Every now and then a franchise will get dug up from the netherworlds of forgotten franchises, dusted off, and turned into a huge summer Blockbuster. Franchises that were never even that big in the first place, or were big too long ago for it to even try to be relevant. Most of the time, you think to yourself “why on earth did this need to be made?”. Forgotten for a reason, right? Once in a blue moon however, one of those franchises manages to somehow click and become something great. Such as TRON: Legacy, or dare I say Transformers. Gore Verbinski has done just that with The Lone Ranger, a franchise long forgotten turned into one of the summer’s biggest surprises.
This new adaptation of The Lone Ranger has a rocky past, making the film’s success even more surprising. Budget cuts, production delays, fires, an on set death and Hans Zimmer replacing Jack White as the film’s composer, all seemed to doom the film before it even hit the silver screen. It was definitely a film that I was expecting to either hate or be bored to tears with. Instead, I got a film that was a fun, exciting, engaging, and action packed film that may only slightly overstay it’s welcome by just a tad, with it’s 150 minute runtime.
The Long Ranger tells of the origins of the old-timey hero via a young child at a traveling carnival speaking to a very very old Tonto (Johnny Depp), a native american who once was the sidekick of John Reid AKA The Lone Ranger (Armie Hammer). Back in the day John Reid was a simple lawyer, who after a series of bad incidents via famed bad guy with a taste for cannibalism, Butch Cavendish (William Fichtner), becomes known as The Lone Ranger, wearing a mask to conceal his identity from the law. Tonto recruits John Reid to help him get payback against those who helped destroy his fellow Comanche tribes in order to build a railroad.
The on screen chemistry between Tonto and John Reid feels as genuine as it gets. Depp plays the part without making it feel like a racist caricature (something that’s been worried about from the beginning) while Armie Hammer fills Reid with an endless amount of charm and wit. Which, after playing twin douchebags, feels like a welcome change of pace for the actor. Not to mention that William Fichtner oozes creeptastic vibes from his villainous character, with his long greasy hair and extreme cleft lip. Cavendish and his gang all look and feel like live action versions of the evil gang from Lone Ranger director Gore Verbinski’s last film, Rango. Something that I truly enjoyed.
Another note of similarity between The Lone Ranger and Rango being the film’s sense of spirituality and philosophy. While Rango was technically a kid’s movie, under the surface it seemed way more than that, as it was stuffed full of philosophic “half empty or half full” moments. The Long Ranger takes plenty of moments to surround the story with that same sense of philosophy and spirituality. Such as Tonto’s habit of using the old Native American act of trades, leading up to the film’s final scene, one that serves as a moving moment of realization upon the viewer.

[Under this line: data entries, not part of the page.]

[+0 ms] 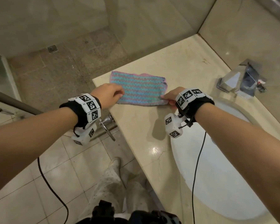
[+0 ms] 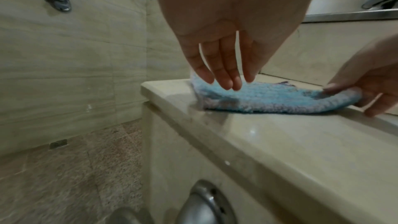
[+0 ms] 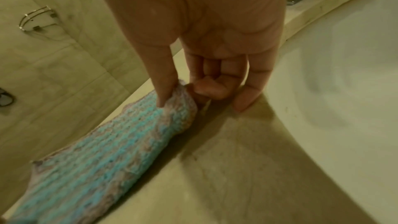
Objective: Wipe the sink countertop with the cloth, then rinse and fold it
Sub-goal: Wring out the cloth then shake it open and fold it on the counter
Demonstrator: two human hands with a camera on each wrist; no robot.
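Both forearms reach fwd from the bottom of the head view, each w/ a black wrist strap carrying white marker blocks, cables trailing down toward the floor. Left hand sits palm-down over the near-left corner of the cloth; in the left wrist view its fingers are straight and close together, tips angled down at the cloth's left end, either just touching or a hair above, cannot tell which. It grips nothing. Right hand is at the cloth's near-right corner: in the right wrist view the thumb presses down on top of the fabric while curled fingers tuck under the edge, so the corner is pinched and lifted slightly off the surface. The little finger hangs straighter, its tip down on the stone beside the cloth. The cloth is a blue-and-purple striped knit, laid out as a flat rectangle at the far-left end of the beige marble surface, near its outer edge, long side running left-right between the two hands. The white oval sink is set into the surface to the right, under the right forearm, well apart from the cloth. A chrome tap stands behind the sink by the wall. Tiled floor and the person's legs show below the surface edge.
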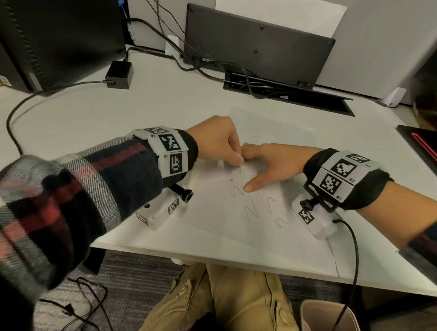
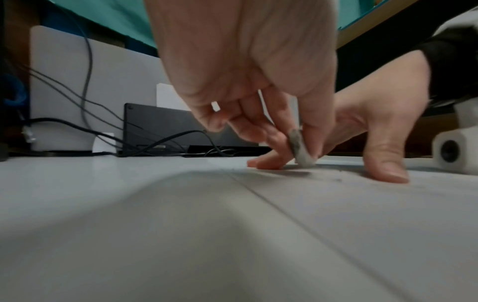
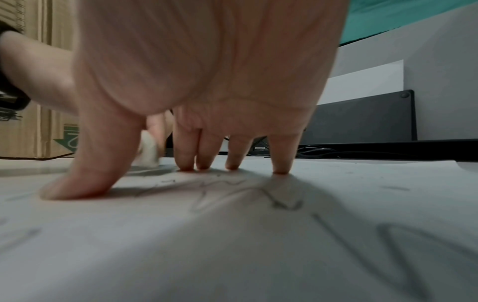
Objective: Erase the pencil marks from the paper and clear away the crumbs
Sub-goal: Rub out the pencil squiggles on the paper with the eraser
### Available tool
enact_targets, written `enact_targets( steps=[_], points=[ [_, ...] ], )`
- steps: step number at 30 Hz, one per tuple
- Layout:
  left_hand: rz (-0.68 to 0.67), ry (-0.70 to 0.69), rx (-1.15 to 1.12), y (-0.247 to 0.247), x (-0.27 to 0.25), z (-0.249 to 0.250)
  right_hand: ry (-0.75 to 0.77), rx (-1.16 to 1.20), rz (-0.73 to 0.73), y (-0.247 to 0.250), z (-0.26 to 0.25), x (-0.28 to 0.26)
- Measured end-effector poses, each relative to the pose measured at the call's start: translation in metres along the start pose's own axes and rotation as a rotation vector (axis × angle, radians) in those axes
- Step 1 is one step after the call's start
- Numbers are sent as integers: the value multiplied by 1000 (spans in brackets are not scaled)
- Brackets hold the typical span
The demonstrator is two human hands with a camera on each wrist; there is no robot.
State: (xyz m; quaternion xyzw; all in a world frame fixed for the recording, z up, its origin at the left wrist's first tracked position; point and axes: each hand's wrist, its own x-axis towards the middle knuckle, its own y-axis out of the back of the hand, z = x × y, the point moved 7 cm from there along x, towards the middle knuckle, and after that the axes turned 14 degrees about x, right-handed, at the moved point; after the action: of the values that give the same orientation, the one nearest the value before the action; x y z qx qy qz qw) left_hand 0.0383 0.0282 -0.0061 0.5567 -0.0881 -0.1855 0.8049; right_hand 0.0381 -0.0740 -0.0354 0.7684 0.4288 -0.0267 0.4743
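Observation:
A white sheet of paper (image 1: pixel 260 223) lies on the desk with several wavy pencil marks (image 1: pixel 258 206) near its front part. My left hand (image 1: pixel 221 142) pinches a small white eraser (image 2: pixel 301 150), grey and smudged on its end, and presses it to the paper (image 2: pixel 362 204). My right hand (image 1: pixel 270 163) lies spread on the sheet, fingertips (image 3: pixel 232 165) and thumb (image 3: pixel 77 183) pressing it flat right beside the eraser (image 3: pixel 148 151). Dark crumbs (image 1: pixel 281 137) dot the paper behind the hands. Pencil lines (image 3: pixel 279 202) run under my right palm.
A black slab (image 1: pixel 257 46) leans at the back over a cable slot (image 1: pixel 284 87) full of cords. A power brick (image 1: pixel 119 74) and its cable lie back left. A dark device with a red stripe (image 1: pixel 427 143) sits at the right edge. A bin (image 1: pixel 326 318) stands below the desk.

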Motion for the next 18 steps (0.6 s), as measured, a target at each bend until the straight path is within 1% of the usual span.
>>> enact_targets(
  steps=[1,3,5,11,13,16,18],
  points=[
    [46,21,7,5,2,-4,-12,-3,3,1,2,0],
    [64,47,24,7,4,-10,-51,-20,20,4,8,0],
    [40,58,23,5,5,-13,-75,-25,30,6,13,0],
    [-6,70,29,-1,9,-13,-75,-28,17,6,17,3],
    [-34,58,22,-4,9,-10,-69,-20,12,6,18,4],
    [-120,16,-27,-13,5,-2,-60,-15,1,5,20,6],
    [-118,12,-29,-12,6,0,-56,-9,4,5,20,5]
  ],
)
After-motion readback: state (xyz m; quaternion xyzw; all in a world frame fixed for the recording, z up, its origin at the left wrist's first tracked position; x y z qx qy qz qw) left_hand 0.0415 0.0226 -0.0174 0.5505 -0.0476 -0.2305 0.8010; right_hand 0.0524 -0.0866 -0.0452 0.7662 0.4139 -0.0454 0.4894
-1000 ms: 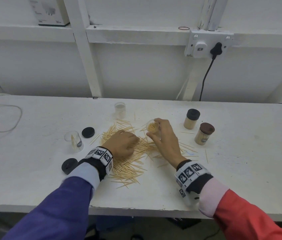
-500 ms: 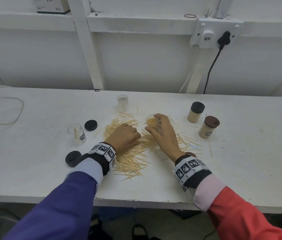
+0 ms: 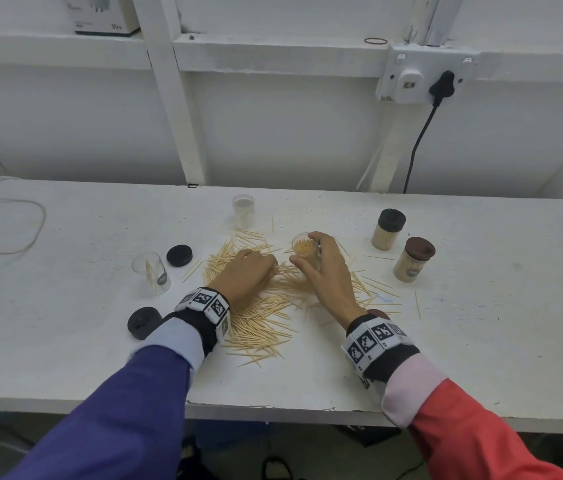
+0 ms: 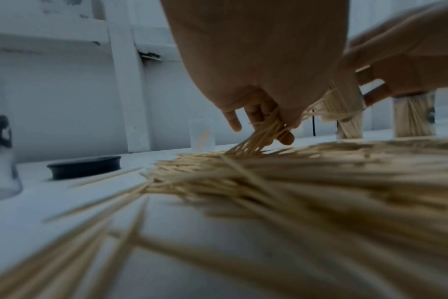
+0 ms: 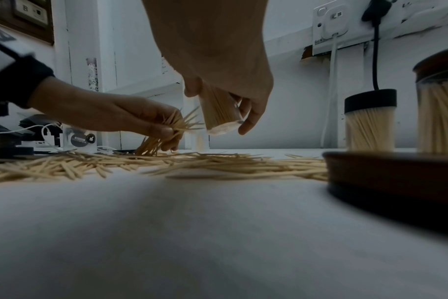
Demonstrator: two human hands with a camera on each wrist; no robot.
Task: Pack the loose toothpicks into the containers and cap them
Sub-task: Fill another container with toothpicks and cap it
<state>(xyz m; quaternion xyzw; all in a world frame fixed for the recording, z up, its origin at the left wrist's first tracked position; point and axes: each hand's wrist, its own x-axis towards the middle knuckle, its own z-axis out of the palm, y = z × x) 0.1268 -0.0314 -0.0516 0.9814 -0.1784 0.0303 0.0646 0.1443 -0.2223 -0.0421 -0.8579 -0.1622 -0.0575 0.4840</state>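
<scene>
Little has shifted: left hand (image 5: 131, 119) still pinches a bunch of toothpicks (image 5: 166, 133) off the loose pile (image 3: 262, 317), while right hand (image 3: 328, 268) keeps its fingers wrapped round the open container (image 3: 304, 249), lifted and tilted toward the left hand, likely to receive them. 2 capped jars (image 3: 387, 230) stand aside.

Pretty crowded around the toothpick pile (image 3: 259, 317)

Two capped jars (image 3: 401, 244) block the right, lids (image 3: 179, 255) and open containers (image 3: 151, 271) the left; near edge stays passable.
</scene>
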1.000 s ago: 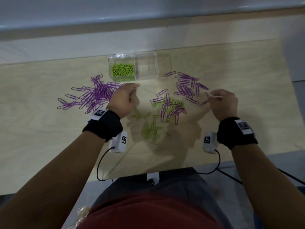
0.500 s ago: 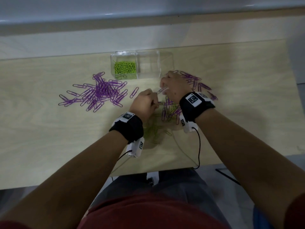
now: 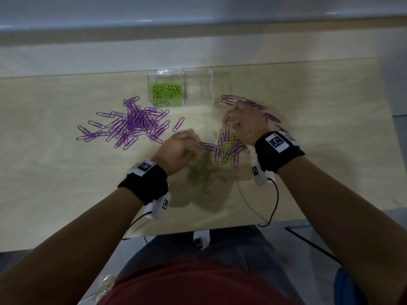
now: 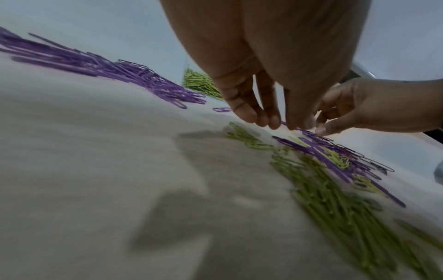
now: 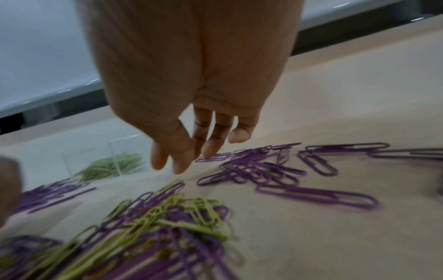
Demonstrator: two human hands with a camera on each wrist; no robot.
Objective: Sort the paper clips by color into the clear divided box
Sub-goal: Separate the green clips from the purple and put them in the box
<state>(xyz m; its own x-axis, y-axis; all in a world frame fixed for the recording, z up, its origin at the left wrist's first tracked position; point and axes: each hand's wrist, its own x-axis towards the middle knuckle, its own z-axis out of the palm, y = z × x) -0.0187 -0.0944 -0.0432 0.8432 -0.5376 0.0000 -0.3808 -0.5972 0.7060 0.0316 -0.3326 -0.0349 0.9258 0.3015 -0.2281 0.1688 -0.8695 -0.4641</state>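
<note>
Nearest the person, a loose scatter of green paper clips (image 3: 201, 172) lies on the pale wood tabletop (image 3: 55, 183), partly in the hands' shadow.

Just beyond it, the left hand (image 3: 179, 149) hovers low over the clips, wrist in a black band (image 3: 144, 183). Fingers point down and close together, tips at a purple clip (image 3: 208, 146) on the near edge of the mixed pile; whether they pinch it cannot be told from these views.

Mixed pile (image 3: 229, 146) of purple and green clips sits between the two hands, tangled together.

Right hand (image 3: 244, 123) above the far right of that pile, fingers (image 5: 210, 144) hanging straight and slightly spread, tips off the surface, holding nothing.

Behind and right of the right hand, an arc of purple clips (image 3: 230, 99), partly hidden by the hand.

Far left, well apart from the hands: large heap of purple clips (image 3: 132, 122), all one colour.

Farthest back, the clear divided box (image 3: 189, 73) stands on the tabletop. Its left compartment holds green clips (image 3: 167, 92). The compartment beside it shows only clear walls.
</note>
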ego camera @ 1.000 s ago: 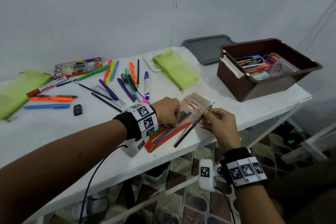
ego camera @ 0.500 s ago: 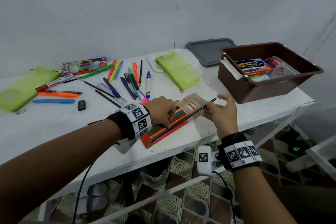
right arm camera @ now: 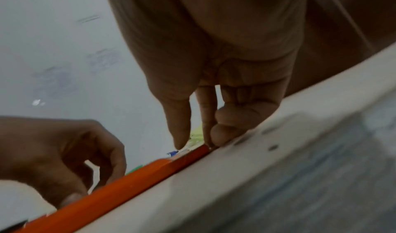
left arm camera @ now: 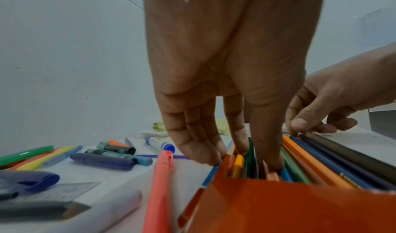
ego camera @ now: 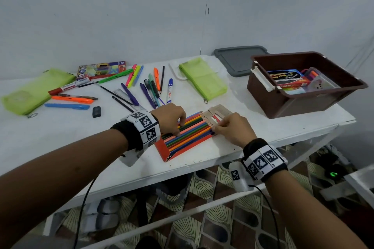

Book ending the film are two heavy action sequences involving train robbery and tons of explosions. Despite the intense action that inhabits both of these sequences, the latter of the two being a nearly 30 minute thrill ride, they also serve as one of the film’s biggest flaws. John Reid and Tonto’s inability to get injured. After a certain point in the movie, it becomes a plot point, as The Lone Ranger is supposedly an untouchable “spirit walker”, but before any of this is established, before Reid even becomes The Lone Ranger, Reid and Tonto are involved in a train accident in which the two are thrown from the top of a speeding train, as it plummets off of it’s tracks only to hurtle towards the two, who at this point have somehow managed to not obtain a single scratch from barrel rolling hundreds of feet. As the two characters finally come to a rest, a giant piece of steel comes flying off of the train and conveniently lands within centimeters of them. I get that, yeah, it’s a Disney movie and is geared towards families, but it was a little aggravating seeing these two characters escape this epic train wreck completely unscathed seconds after it’s over. But like I said, it’s a Disney film, and if I’m being realistic, I probably would have thought that scene was incredible as my younger 7 year old self.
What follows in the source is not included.